What this task involves =>
Using the records below, output the stretch that opens with the line containing "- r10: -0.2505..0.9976" and closes with the line containing "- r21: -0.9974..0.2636", exactly and including both lines, with nothing more.

Raw data =>
»»
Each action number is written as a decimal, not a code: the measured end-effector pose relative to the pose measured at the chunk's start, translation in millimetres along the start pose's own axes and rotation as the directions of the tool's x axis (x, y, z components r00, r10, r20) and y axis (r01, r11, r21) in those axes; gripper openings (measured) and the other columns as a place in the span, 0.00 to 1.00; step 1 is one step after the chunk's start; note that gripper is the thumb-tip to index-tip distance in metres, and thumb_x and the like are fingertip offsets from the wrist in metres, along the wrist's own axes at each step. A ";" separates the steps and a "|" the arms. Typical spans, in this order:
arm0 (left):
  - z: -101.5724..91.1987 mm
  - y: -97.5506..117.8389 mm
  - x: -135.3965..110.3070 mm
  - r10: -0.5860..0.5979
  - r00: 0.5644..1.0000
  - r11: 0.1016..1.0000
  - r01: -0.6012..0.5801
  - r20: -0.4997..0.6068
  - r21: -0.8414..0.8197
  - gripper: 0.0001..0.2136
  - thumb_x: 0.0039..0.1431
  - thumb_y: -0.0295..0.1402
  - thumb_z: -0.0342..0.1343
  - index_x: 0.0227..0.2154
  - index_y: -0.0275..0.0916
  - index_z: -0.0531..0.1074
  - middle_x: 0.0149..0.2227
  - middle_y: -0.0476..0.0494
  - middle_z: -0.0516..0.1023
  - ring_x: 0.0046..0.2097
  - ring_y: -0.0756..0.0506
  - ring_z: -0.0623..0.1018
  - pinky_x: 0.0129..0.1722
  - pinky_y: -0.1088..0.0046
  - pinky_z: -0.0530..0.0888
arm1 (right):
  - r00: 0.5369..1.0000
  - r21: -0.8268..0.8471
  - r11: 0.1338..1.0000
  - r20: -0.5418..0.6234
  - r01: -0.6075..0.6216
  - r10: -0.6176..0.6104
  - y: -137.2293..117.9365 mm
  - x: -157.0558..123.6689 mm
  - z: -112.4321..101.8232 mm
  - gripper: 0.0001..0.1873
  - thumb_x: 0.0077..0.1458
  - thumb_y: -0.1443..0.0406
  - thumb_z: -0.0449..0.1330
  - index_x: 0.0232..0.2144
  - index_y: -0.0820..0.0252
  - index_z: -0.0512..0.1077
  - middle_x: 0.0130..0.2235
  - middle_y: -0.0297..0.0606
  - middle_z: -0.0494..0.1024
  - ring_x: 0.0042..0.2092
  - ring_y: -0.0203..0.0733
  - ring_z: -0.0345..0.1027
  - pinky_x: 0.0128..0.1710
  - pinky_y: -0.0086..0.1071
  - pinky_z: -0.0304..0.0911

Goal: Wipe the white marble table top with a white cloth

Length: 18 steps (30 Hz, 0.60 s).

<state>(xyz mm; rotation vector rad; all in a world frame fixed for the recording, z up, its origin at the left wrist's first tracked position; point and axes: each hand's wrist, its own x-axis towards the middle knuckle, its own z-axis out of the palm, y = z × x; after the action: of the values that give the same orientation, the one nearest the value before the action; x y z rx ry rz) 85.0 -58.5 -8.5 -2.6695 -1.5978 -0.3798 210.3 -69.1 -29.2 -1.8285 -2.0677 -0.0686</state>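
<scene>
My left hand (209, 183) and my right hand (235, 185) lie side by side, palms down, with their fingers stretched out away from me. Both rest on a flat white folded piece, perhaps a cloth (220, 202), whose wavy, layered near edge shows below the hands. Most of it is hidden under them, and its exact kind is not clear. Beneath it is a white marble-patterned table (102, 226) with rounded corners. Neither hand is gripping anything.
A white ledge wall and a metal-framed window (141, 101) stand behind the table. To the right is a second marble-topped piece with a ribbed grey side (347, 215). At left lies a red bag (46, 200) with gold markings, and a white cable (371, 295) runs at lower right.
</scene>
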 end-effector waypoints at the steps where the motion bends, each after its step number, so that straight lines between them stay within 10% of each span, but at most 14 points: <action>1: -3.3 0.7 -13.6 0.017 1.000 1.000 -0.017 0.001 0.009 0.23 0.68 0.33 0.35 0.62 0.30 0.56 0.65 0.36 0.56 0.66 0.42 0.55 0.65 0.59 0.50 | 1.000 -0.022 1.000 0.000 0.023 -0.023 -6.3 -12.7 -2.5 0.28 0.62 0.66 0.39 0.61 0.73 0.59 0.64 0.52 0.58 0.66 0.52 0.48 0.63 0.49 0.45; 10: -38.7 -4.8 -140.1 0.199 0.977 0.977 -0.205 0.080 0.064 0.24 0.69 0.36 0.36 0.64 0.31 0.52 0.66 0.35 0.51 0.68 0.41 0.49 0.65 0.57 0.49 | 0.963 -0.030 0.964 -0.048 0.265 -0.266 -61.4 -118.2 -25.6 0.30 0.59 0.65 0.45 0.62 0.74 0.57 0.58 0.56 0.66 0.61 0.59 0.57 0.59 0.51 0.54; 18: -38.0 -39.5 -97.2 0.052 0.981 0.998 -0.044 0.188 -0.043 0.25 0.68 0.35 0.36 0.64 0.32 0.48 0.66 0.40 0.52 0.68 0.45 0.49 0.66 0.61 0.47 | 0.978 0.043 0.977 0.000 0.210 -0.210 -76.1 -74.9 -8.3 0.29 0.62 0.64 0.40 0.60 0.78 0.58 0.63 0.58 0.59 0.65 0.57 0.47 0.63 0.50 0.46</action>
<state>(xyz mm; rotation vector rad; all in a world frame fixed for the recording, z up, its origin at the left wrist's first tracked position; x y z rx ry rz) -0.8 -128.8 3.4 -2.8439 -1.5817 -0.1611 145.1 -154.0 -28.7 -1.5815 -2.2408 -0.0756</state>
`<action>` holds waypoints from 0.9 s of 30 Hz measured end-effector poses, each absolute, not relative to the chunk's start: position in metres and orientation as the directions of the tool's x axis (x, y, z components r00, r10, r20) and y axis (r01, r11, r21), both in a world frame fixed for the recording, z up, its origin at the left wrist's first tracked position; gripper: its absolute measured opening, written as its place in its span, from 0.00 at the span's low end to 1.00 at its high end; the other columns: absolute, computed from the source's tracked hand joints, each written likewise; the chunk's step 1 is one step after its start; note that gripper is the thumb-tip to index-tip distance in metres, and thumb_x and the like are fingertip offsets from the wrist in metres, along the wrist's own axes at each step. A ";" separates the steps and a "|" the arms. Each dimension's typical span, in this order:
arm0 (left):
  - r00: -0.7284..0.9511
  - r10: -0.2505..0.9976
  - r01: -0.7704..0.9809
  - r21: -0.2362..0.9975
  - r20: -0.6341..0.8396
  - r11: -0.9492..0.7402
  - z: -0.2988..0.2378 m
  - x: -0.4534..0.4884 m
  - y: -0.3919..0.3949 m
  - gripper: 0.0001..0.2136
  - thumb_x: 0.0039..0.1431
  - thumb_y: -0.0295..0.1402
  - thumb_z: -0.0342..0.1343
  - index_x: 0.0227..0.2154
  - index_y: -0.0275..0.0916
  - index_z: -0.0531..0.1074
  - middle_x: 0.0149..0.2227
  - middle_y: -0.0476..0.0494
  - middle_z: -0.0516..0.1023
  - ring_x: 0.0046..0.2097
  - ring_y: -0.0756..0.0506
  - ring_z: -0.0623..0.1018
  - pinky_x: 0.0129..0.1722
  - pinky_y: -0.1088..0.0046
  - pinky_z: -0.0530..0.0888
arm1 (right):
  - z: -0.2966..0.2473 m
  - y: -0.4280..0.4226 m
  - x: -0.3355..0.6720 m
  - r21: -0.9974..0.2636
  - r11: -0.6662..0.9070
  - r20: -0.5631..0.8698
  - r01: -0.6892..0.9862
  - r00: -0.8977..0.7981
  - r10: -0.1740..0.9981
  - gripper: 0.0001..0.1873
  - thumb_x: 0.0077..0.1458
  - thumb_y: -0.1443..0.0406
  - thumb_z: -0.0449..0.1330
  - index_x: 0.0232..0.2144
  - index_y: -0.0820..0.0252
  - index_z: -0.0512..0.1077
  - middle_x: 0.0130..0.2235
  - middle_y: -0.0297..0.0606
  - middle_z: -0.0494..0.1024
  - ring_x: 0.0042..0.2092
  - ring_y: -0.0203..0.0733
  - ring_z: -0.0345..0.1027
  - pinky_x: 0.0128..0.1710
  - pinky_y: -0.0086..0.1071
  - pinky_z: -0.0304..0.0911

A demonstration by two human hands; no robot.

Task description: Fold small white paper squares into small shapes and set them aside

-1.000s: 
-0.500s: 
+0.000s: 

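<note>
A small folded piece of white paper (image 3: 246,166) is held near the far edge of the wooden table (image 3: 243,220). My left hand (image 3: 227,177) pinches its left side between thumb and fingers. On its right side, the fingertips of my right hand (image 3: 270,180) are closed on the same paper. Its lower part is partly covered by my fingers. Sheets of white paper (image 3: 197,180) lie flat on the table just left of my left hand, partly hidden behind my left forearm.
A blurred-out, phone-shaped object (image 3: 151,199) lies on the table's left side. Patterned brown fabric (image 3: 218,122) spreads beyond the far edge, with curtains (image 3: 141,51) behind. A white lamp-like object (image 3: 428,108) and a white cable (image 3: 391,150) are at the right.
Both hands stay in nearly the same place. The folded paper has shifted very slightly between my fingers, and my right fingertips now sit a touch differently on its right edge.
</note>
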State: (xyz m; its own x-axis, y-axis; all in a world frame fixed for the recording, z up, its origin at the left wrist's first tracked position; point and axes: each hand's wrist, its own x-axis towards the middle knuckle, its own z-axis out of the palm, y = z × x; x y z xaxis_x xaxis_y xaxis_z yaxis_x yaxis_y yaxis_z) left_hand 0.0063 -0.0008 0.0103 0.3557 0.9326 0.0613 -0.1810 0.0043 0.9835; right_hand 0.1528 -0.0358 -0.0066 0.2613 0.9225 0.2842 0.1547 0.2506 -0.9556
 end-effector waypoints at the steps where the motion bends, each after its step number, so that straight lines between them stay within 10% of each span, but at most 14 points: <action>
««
Result below =>
  - r10: -0.2505..0.9976
  - r01: -0.7704..0.9809
  - r21: -0.2362..0.9975
  - r20: -0.6341..0.8396
  - r11: -0.9492..0.7402
  - z: -0.2988..0.2378 m
  - x: -0.4534..0.4884 m
  - y: -0.3919..0.3949 m
  - gripper: 0.0001..0.2136
  - thumb_x: 0.0039..0.1431
  - thumb_y: -0.0295..0.1402
  - thumb_z: -0.0342..0.1343
  - index_x: 0.0227..0.2154
  - index_y: -0.0275..0.0916
  - index_z: -0.0531..0.1074
  - middle_x: 0.0149..0.2227
  - middle_y: -0.0476..0.0494
  - middle_z: -0.0516..0.1023
  - ring_x: 0.0046..0.2097
  - ring_y: -0.0756..0.0506
  - ring_z: -0.0623..0.1018
  - pinky_x: 0.0129..0.1722
  - pinky_y: -0.1088..0.0046
  - pinky_z: -0.0530..0.0888
arm1 (right):
  - z: -0.2966..0.2473 m
  - y: -0.4280..0.4226 m
  - x: -0.3355..0.6720 m
  - r21: -0.9974..0.2636

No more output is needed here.